- **Exercise details**
Give back exactly the lines from the start of the listing to the line containing "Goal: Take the", inclusive, and nothing beyond them.

- **Records shown**
-- -- --
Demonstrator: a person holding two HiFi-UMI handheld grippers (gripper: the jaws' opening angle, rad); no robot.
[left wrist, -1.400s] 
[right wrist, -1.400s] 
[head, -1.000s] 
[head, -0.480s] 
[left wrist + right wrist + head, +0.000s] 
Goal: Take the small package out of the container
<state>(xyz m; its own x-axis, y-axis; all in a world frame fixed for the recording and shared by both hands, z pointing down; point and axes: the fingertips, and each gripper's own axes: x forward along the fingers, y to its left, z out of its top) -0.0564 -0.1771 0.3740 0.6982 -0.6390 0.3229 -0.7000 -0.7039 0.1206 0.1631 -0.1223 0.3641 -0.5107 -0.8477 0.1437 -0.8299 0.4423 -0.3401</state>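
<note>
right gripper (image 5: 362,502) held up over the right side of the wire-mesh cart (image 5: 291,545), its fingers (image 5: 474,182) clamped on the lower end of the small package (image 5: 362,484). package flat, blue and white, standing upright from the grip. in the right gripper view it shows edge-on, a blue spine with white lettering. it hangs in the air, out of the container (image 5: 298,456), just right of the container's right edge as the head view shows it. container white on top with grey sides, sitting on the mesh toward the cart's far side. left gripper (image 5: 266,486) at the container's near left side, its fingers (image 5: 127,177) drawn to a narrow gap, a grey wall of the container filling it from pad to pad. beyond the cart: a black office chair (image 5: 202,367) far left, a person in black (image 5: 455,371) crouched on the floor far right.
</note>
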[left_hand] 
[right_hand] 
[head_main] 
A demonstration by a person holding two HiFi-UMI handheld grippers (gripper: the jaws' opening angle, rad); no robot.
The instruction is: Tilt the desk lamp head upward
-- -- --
- **Answer**
Demonstrator: a person holding two HiFi-UMI handheld grippers (gripper: the jaws' opening angle, rad); no robot.
[left wrist, -1.400s] 
[right wrist, -1.400s] 
[head, -1.000s] 
[head, -0.480s] 
[left wrist + right wrist + head, +0.000s] 
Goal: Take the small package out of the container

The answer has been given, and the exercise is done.